> Your instructions
What is the number of lines in this listing that include the string "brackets"? Answer with that number by itself.

START Supplied data

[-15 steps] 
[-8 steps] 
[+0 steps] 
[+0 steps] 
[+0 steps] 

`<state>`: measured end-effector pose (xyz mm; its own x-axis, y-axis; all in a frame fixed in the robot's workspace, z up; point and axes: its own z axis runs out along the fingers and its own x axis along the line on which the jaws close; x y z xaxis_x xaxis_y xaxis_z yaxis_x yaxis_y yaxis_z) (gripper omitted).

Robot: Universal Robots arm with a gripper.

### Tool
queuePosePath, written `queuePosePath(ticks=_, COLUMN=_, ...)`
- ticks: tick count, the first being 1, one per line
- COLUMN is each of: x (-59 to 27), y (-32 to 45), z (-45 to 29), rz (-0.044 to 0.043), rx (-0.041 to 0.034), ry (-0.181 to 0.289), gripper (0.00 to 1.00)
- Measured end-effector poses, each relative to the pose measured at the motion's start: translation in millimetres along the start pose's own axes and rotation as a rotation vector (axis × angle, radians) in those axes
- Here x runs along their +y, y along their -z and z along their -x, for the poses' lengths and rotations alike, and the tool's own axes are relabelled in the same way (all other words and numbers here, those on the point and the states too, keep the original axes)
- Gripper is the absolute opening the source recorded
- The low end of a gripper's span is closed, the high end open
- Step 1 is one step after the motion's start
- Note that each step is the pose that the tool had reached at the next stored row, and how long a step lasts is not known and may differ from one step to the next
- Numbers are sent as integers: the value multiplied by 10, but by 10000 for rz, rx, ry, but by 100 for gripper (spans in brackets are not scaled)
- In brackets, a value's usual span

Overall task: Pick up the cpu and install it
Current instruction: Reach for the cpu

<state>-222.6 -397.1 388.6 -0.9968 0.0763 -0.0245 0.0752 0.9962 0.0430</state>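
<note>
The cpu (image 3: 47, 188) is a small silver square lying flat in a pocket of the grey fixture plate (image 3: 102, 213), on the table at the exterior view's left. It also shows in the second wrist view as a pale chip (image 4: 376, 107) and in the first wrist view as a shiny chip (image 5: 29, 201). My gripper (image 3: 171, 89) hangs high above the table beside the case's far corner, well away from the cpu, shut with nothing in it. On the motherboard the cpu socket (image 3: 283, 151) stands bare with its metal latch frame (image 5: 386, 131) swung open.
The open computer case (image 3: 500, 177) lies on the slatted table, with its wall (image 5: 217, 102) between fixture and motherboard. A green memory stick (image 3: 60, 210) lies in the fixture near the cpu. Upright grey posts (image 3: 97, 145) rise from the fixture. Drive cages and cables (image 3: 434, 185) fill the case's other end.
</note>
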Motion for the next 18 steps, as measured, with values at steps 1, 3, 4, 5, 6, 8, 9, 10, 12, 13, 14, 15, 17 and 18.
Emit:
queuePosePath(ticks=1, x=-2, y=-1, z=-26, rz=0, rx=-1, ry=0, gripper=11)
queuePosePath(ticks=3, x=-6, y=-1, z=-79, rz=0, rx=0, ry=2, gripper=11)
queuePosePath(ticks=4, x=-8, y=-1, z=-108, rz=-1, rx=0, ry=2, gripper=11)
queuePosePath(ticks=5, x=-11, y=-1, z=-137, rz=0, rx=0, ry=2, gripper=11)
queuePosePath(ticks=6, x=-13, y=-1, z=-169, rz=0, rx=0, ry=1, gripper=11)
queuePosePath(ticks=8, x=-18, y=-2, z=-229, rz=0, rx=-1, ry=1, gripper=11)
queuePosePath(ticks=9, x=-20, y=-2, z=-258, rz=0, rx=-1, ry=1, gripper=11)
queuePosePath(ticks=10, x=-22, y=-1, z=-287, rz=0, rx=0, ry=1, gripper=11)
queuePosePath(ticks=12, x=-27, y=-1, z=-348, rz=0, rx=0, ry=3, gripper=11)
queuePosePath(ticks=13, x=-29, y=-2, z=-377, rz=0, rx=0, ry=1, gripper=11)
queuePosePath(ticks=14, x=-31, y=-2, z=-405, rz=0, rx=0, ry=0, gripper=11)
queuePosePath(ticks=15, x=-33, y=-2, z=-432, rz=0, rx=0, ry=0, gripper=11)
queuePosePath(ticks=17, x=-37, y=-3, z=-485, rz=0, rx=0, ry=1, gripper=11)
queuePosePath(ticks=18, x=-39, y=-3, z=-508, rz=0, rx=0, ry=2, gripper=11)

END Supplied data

> Exercise answer
2